January 2023

Biofuels, Alternative/Renewable Fuels

Fast ion chromatography analysis for determining biofuel sugars

All industrial processes require reliable, accurate and timely methods for analyzing process chemistry.

Shevlin, C., Thermo Fisher Scientific

All industrial processes require reliable, accurate and timely methods for analyzing process chemistry. The biofuel industry faces unique challenges in its production processes, which must generate pure products from complex raw feedstock materials that are often highly variable in their original composition. This necessitates the use of advanced analytical tools to ensure quality control along the entire production workflow, as well as highlight issues with process variations long before yield is adversely affected.
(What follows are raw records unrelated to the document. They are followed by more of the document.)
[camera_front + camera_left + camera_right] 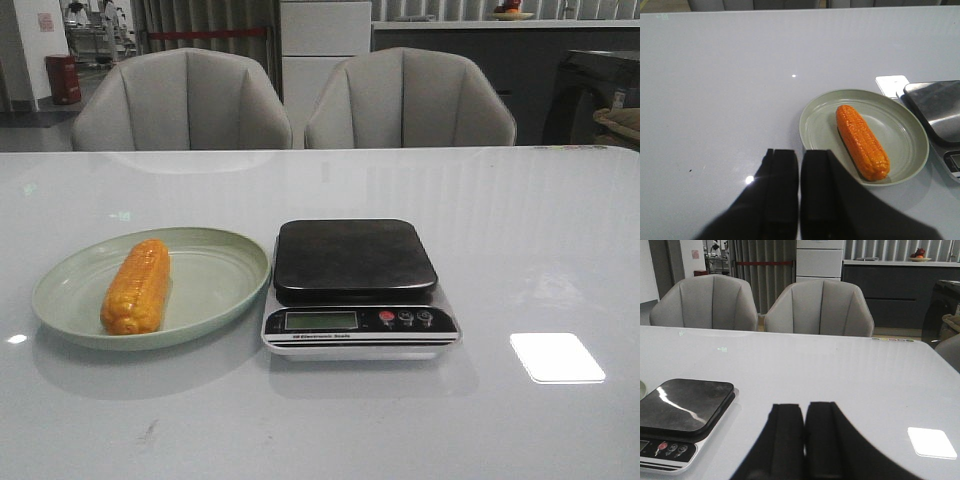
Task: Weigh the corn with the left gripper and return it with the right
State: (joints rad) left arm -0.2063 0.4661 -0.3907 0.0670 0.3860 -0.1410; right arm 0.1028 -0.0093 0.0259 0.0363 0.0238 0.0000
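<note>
A wide, glossy white table carries everything, with two pale grey upholstered chairs drawn up at its far edge. On it stands a silver electronic kitchen scale with a dark, shiny square weighing pad; its small display and three round buttons face the robot. The pad is bare. In the right wrist view the scale sits just off to one side of the right gripper, a little ahead of its tips.

Touching or nearly touching the scale's left side is a shallow, pale green oval plate. In the left wrist view the plate's near rim lies just ahead of the left gripper, which hangs over bare tabletop beside it.

An orange-yellow corn cob with neat rows of kernels lies flat in the plate, its length running toward the chairs, ahead of the left gripper and clear of its fingers.

Both black two-fingered grippers have their fingers pressed together with only a thin seam between them, holding nothing.
</note>
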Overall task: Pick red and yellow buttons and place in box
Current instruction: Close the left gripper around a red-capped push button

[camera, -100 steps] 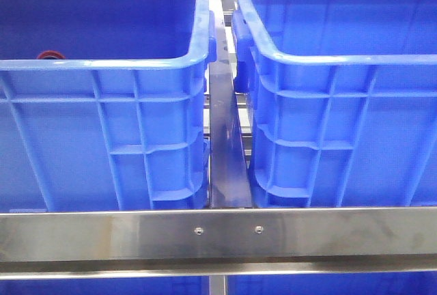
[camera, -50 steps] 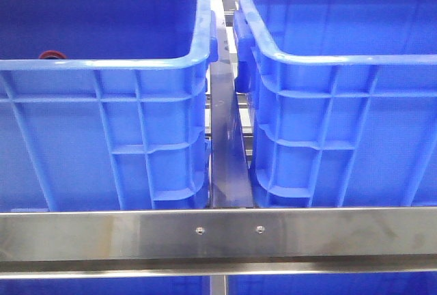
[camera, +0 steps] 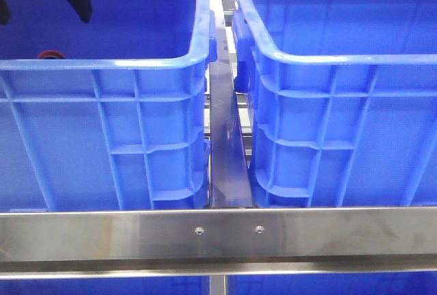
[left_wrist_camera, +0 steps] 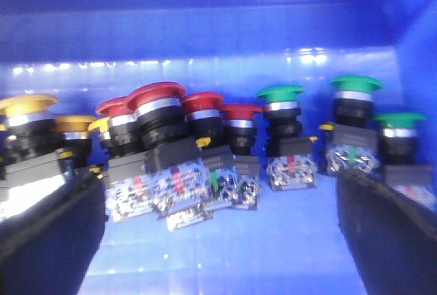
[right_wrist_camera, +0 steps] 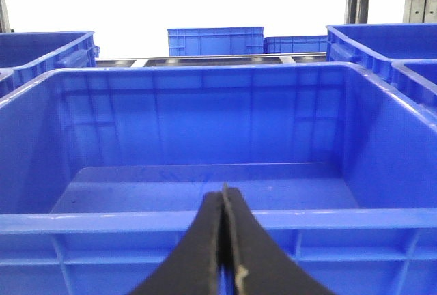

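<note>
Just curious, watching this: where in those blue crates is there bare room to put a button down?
The right crate shows a bare floor from wall to wall. The left crate is crowded: red buttons, yellow buttons and green buttons line its back, leaving only a floor strip between the left fingers.

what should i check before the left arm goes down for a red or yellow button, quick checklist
1. Left gripper open: ok, its fingers stand wide apart at either side of the left wrist view.
2. Targets in sight: ok, red buttons and yellow buttons stand in the left crate.
3. Green buttons kept out of the grasp: ok for now, they stand apart to one side of the red ones.
4. Single target clear to grip: not ok, the red ones crowd together.
5. Right gripper free: ok, shut on nothing.
6. Right crate ready: ok, the floor in view is bare.
</note>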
Below are three key stages of process analysis within the biofuel production workflow (FIG. 1):

  1. In biofeedstock characterization, accurate compositional analysis of biomass raw material (algae, crops or cellulosic plants) is essential for determining production yield, which, in turn, influences the ability to produce robust cost estimates for biofuel consumption.
  2. For bioalcohol production, it is crucial to determine the most favorable conditions for converting complex carbohydrates into fermentable sugars (via fermentation monitoring) to maximize final product yield. For producing biodiesel from algae, all cell products and carbohydrate breakdown products should be analyzed to determine which sugars are best absorbed by the algae for nutrient recycling.
  3. The final step is quality control analysis, which is critical for identifying trace contaminants and ensuring product purity in both bioalcohol and biodiesel manufacturing.
FIG. 1. Biofuel production analysis workflow for bioalcohol and biodiesel.
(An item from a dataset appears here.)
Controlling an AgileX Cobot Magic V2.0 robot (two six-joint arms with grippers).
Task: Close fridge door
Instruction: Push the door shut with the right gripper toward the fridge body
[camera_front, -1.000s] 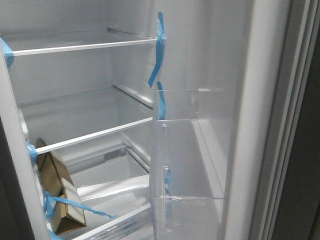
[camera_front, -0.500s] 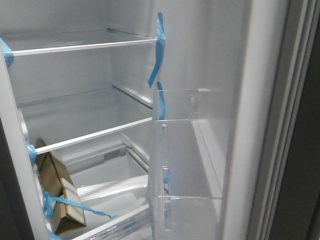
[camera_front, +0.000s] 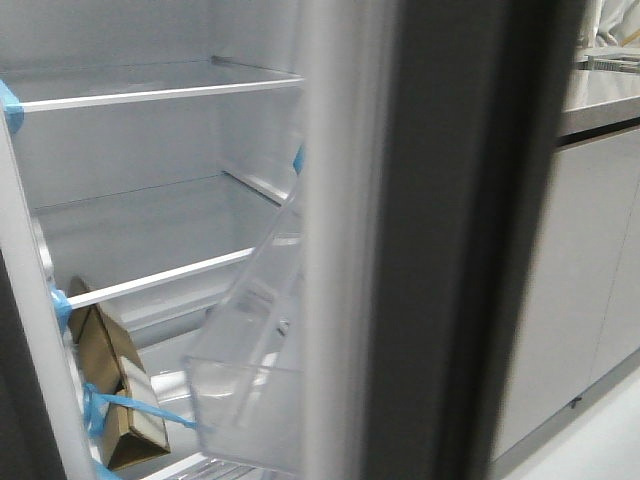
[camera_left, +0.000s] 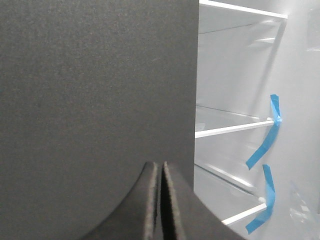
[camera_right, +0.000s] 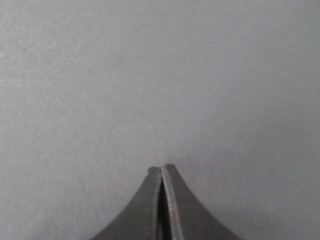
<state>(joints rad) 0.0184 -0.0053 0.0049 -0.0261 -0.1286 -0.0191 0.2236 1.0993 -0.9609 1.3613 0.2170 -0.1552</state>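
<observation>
1. We find no readable brand, label or writing on any surface in the three views.
2. The fridge door fills the centre and right-centre of the front view as a tall, blurred vertical band. We see its dark grey edge at centre right and its pale inner lining to the left of that edge.
3. A clear plastic bin on the lining sits at lower centre of the front view, in front of the open fridge interior.
4. The interior occupies the left half of the front view. We see white-edged glass shelves, blue tape strips on the left frame, and a brown cardboard box bound with blue tape at lower left.
5. Light grey cabinet doors under a counter occupy the right edge of the front view.
6. In the left wrist view, the left claw has its fingers pressed together with nothing between them. A matte dark grey panel fills the left and centre of that frame; shelves and blue tape show at right.
7. In the right wrist view, the right claw has its fingers together and empty, pointed at a plain matte grey surface that fills the frame. We cannot tell whether the tips touch it.
</observation>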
The challenges of carbohydrate analysis

Lignocellulosic biomass is the most abundant biomass in the world and an important renewable source for alternative energy generation. With the continued exploration of new types of cellulosic biomass as raw materials, it is important for biofuel producers to find new approaches that will maximize energy production from these starting materials.

An essential aspect of determining the efficiency of biomass-to-biofuel conversion is monitoring the release of 5- and 6-carbon sugars, as this is directly related to yield and process economics. However, robust quantification of the diverse mix of sugars in hemicellulose is challenging, and the methods that are currently used suffer from several drawbacks, including:

  • Low throughput: Sample preparation for current carbohydrate analysis methods is time-consuming. This can reduce the lab’s throughput and influence how quickly results are obtained. It also drives up the cost per sample because of the materials and reagents required for sample preparation. Longer run times are also needed to sufficiently resolve complex matrices.
  • Poor analyte resolution: Biomass often contains a complex mixture of 5- and 6-carbon sugars, and some contain structurally similar sugars that are challenging to separate. This is the case for the closely related sugars known as galactosamine and glucosamine, which are commonly found in algal biomass hydrolysates. Sugars tend to not separate well when using high-performance liquid chromatography (HPLC), which can result in poor data quality. Moreover, because similar mono- and di-saccharide sugars have the same mass-to-charge ratio, they might not be distinguishable when using a single quadrupole mass spectrometer (MS). A more advanced MS could be utilized, but this requires considerable investment.
  • Lack of broad applicability: The increasing range of biomass source materials being explored requires analysis methods that are applicable to highly variable biomass feedstock materials. Conventional carbohydrate analysis methods cannot handle the divergent ratios of sugars in these samples.

Faster accurate analysis of sugars in complex matrices

HPLC and MS approaches have several limitations. An alternative is to use ion exchange chromatography. This technology provides the capability to develop a detailed understanding of the chemical composition and trace contaminant analysis across every step of biofuel production. It is also typically more robust for sugar analysis than spectroscopy-based techniques.

High-performance anion-exchange chromatography with pulsed amperometric detection (HPAE-PAD) has been shown to deliver fast determination of carbohydrates in biomass hydrolysate samples. This method has been successfully used to resolve and detect the eight common fermentable sugars derived from lignocellulosic biomass—xylose, sucrose, arabinose, galactose, glucose, mannose, fructose and cellobiose—in 6 min.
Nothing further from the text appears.